On Sat, Jun 15, 2013 at 6:35 AM, Mark Seger <mjseger@xxxxxxxxx> wrote:
Basically everything do it with collectl, a tool I wrote and opensourced almost 10 years ago.  it's numbers are very accurate - I've compared with iostat on numerous occasions whenever I might have had doubts and they always agree.  Since both tools get their data from the same place, /proc/diskstats, it's hard for them not to agree AND its numbers also agree with /proc/fs/xfs.

Here's an example of comparing the two on a short run, leaving off the -m since collectl reports its output in KB.
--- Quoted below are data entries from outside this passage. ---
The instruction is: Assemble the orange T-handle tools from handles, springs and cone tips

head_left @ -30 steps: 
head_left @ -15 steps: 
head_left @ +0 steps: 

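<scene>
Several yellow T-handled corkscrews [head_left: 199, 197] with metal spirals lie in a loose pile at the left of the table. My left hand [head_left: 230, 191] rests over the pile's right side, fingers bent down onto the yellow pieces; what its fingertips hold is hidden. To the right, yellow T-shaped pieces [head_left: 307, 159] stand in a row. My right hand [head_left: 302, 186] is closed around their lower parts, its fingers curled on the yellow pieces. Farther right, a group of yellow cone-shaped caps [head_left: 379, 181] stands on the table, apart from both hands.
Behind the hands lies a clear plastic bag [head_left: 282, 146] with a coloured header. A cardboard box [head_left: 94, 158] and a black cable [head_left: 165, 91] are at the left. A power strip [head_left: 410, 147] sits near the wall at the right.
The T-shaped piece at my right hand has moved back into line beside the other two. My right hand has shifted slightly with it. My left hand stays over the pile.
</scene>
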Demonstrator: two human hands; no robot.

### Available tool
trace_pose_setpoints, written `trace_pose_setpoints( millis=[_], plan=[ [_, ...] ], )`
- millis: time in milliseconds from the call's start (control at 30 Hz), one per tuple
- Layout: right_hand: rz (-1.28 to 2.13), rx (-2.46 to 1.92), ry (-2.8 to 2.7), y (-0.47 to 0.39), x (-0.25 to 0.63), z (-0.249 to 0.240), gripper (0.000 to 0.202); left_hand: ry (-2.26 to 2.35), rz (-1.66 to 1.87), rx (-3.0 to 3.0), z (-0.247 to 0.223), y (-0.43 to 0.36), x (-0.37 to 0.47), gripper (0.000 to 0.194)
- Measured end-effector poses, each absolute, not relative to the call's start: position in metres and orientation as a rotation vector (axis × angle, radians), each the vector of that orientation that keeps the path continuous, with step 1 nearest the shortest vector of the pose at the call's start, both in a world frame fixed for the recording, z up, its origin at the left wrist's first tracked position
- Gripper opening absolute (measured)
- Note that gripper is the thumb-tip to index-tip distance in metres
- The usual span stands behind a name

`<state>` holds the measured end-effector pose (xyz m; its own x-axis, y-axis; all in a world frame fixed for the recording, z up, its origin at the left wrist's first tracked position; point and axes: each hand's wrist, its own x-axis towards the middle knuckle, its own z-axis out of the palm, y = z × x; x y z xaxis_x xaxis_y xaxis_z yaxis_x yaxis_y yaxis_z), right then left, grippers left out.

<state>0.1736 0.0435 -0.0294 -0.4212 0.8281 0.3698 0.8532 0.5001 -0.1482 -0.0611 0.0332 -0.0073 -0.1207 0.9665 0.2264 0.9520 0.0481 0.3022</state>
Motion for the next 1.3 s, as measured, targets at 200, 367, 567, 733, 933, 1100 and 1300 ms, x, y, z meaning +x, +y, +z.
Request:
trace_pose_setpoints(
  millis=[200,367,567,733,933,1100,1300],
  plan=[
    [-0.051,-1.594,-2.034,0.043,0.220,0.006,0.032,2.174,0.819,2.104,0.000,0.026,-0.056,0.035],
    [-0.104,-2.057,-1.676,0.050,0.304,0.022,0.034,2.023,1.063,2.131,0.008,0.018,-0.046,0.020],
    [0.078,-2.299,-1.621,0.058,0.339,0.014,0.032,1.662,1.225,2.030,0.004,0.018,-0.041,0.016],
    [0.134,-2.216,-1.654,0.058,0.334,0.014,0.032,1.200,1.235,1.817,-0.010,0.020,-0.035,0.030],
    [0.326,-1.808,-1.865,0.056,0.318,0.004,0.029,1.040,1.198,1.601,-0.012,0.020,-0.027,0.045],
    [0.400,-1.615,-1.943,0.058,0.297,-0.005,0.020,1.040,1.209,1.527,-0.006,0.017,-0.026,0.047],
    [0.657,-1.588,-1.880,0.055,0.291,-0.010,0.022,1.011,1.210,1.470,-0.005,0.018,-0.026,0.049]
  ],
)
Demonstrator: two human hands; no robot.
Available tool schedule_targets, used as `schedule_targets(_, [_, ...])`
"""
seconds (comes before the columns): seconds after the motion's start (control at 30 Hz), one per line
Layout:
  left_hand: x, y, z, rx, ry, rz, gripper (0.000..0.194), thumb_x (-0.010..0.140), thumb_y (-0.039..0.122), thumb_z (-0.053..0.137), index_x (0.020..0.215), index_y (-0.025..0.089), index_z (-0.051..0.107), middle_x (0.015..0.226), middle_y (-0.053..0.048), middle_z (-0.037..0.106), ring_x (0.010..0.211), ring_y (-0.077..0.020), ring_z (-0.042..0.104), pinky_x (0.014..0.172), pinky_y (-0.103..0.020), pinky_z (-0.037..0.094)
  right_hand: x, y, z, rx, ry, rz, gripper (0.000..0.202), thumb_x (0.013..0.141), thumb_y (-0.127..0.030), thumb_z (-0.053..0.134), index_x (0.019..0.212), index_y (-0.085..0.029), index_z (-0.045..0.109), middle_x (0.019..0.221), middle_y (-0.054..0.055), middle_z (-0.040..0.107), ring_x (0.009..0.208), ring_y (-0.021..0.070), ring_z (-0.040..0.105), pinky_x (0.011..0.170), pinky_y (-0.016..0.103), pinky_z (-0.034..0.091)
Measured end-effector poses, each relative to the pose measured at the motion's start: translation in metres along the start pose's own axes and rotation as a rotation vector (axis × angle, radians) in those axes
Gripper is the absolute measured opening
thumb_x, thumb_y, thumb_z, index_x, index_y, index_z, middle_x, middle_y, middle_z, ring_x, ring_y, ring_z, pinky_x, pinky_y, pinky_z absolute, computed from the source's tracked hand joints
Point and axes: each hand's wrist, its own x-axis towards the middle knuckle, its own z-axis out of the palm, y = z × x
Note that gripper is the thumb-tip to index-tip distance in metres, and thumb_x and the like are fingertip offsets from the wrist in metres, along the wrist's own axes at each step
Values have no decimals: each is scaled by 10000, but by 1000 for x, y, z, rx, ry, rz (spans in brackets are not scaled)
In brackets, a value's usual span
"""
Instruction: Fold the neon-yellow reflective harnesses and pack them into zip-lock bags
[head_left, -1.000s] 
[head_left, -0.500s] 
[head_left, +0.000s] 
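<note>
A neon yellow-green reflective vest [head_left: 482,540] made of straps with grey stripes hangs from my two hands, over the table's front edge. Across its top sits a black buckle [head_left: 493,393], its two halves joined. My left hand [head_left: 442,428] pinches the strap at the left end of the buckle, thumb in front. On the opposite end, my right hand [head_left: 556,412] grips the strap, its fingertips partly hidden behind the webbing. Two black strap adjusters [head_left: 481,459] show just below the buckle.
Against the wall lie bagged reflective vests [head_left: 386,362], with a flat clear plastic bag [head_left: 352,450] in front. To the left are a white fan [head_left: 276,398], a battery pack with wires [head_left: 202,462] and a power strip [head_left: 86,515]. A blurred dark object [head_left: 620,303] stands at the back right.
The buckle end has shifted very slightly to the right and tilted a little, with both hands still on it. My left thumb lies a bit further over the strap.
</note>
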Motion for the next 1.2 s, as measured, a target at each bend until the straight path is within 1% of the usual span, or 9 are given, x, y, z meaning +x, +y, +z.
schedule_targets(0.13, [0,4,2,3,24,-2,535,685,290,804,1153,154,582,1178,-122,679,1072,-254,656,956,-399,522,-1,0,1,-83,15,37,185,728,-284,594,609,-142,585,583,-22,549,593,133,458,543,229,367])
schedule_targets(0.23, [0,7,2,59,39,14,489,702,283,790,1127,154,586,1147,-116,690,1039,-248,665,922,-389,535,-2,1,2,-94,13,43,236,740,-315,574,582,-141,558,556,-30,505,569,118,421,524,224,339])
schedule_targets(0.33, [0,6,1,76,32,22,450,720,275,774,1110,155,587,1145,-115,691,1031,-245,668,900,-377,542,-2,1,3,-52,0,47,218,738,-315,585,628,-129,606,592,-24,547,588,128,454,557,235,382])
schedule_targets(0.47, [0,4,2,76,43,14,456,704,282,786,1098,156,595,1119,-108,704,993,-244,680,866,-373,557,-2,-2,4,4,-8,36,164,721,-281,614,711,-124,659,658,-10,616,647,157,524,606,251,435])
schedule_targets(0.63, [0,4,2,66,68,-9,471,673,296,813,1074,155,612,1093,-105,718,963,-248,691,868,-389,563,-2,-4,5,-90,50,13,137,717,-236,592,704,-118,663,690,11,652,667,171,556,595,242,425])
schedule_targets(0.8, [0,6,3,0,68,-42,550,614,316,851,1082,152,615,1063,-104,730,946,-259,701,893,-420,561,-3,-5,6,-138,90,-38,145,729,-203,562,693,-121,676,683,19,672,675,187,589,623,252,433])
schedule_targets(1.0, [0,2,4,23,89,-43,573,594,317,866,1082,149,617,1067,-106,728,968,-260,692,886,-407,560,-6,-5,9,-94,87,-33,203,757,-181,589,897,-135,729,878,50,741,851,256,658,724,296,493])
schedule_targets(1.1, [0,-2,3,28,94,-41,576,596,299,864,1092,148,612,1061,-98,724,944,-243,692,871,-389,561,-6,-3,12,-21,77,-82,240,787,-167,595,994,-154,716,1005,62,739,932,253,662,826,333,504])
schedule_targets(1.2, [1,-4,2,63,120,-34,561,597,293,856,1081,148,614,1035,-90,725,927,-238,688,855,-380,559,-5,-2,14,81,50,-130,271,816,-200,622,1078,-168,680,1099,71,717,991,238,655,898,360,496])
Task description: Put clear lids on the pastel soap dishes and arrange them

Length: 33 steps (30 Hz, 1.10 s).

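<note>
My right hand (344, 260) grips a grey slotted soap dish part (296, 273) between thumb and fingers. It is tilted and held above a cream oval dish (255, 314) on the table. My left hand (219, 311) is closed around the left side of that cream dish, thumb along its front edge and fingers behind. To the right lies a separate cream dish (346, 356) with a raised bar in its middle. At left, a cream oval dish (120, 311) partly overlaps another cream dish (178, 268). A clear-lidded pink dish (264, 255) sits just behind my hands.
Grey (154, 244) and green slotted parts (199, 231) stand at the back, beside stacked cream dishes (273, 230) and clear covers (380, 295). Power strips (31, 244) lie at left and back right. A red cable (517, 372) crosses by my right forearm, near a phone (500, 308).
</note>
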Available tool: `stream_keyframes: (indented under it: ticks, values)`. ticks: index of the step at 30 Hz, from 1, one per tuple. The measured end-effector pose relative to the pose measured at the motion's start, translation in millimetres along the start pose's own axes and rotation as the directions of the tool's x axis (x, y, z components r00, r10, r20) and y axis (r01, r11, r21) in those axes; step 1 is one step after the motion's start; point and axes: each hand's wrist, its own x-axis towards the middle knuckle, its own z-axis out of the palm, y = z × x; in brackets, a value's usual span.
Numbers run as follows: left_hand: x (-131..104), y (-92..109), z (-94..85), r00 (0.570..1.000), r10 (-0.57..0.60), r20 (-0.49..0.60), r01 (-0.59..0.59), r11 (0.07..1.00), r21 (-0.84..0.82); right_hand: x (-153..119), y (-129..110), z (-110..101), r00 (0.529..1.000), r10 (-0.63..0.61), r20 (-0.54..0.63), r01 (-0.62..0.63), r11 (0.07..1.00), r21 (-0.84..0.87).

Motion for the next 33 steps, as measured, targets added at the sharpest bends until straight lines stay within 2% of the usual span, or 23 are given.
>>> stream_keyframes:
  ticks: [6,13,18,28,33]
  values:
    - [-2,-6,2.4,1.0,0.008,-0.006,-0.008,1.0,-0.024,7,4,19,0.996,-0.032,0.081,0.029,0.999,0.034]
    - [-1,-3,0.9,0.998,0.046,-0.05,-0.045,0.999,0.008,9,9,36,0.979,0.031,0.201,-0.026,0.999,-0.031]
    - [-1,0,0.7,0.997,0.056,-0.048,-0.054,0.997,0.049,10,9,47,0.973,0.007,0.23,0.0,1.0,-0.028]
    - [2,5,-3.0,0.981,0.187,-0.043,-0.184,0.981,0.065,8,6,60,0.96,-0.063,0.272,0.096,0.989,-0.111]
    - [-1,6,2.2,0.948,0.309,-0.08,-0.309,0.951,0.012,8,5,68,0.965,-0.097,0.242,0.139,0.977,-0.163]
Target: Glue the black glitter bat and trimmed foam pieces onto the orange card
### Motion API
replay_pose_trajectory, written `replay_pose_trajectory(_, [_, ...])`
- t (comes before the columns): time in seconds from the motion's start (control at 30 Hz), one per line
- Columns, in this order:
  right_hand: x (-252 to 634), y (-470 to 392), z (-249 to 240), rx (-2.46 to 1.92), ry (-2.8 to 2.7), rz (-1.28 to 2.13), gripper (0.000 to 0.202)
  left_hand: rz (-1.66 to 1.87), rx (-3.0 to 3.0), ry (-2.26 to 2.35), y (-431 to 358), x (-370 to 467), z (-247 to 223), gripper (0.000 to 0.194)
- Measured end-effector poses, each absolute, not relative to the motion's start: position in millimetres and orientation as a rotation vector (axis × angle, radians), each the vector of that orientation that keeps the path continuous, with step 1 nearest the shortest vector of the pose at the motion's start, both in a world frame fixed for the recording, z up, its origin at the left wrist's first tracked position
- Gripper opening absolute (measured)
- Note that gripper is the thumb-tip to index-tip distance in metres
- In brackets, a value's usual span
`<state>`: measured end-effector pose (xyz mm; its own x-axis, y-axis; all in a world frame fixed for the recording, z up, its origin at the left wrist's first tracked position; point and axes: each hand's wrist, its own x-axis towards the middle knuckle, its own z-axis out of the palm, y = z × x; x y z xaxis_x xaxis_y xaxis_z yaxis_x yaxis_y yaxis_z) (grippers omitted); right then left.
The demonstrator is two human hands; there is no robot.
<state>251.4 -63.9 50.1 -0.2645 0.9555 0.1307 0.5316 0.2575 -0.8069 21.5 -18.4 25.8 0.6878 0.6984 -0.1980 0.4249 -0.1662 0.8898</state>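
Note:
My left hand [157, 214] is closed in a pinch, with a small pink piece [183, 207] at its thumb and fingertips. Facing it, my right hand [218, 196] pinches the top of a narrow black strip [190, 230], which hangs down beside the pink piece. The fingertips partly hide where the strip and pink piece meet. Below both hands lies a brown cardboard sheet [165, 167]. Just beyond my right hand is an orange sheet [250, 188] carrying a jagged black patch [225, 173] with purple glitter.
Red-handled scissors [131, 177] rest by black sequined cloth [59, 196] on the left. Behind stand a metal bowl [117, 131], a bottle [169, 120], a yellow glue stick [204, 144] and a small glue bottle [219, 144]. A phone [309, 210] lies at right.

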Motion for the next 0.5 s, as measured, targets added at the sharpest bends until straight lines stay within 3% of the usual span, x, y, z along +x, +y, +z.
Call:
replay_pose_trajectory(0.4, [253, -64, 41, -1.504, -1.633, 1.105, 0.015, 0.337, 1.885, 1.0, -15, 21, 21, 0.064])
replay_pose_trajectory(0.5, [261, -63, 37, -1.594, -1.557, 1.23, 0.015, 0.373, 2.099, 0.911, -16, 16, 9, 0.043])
Device:         rrqm/s   wrqm/s     r/s     w/s    rkB/s    wkB/s avgrq-sz avgqu-sz   await r_await w_await  svctm  %util
sdc               0.00     0.00    0.00  494.00     0.00 126464.00   512.00     0.11    0.22    0.00    0.22   0.22  11.00

#                   <---------reads---------><---------writes---------><--------averages--------> Pct
#Time     Name       KBytes Merged  IOs Size  KBytes Merged  IOs Size  RWSize  QLen  Wait SvcTim Util
10:18:32 sdc1             0      0    0    0  127488      0  498  256     256     1     0      0    7
10:18:33 sdc1             0      0    0    0  118784      0  464  256     256     1     0      0    4

for grins I also ran a set of numbers at a monitoring interval of 0.2 seconds just to see if they were steady and they are:

#                       <---------reads---------><---------writes---------><--------averages--------> Pct
#Time         Name       KBytes Merged  IOs Size  KBytes Merged  IOs Size  RWSize  QLen  Wait SvcTim Util
10:19:50.601 sdc1             0      0    0    0     768      0    3  256     256     0     0      0    0
10:19:50.801 sdc1             0      0    0    0   23296      0   91  256     256     1     0      0   19
10:19:51.001 sdc1             0      0    0    0   32256      0  126  256     256     1     0      0   14
10:19:51.201 sdc1             0      0    0    0   29696      0  116  256     256     1     0      0   19
10:19:51.401 sdc1             0      0    0    0   30464      0  119  256     256     1     0      0    4
10:19:51.601 sdc1             0      0    0    0   32768      0  128  256     256     1     0      0   14

but back to the problem at hand and that's the question why is this happening?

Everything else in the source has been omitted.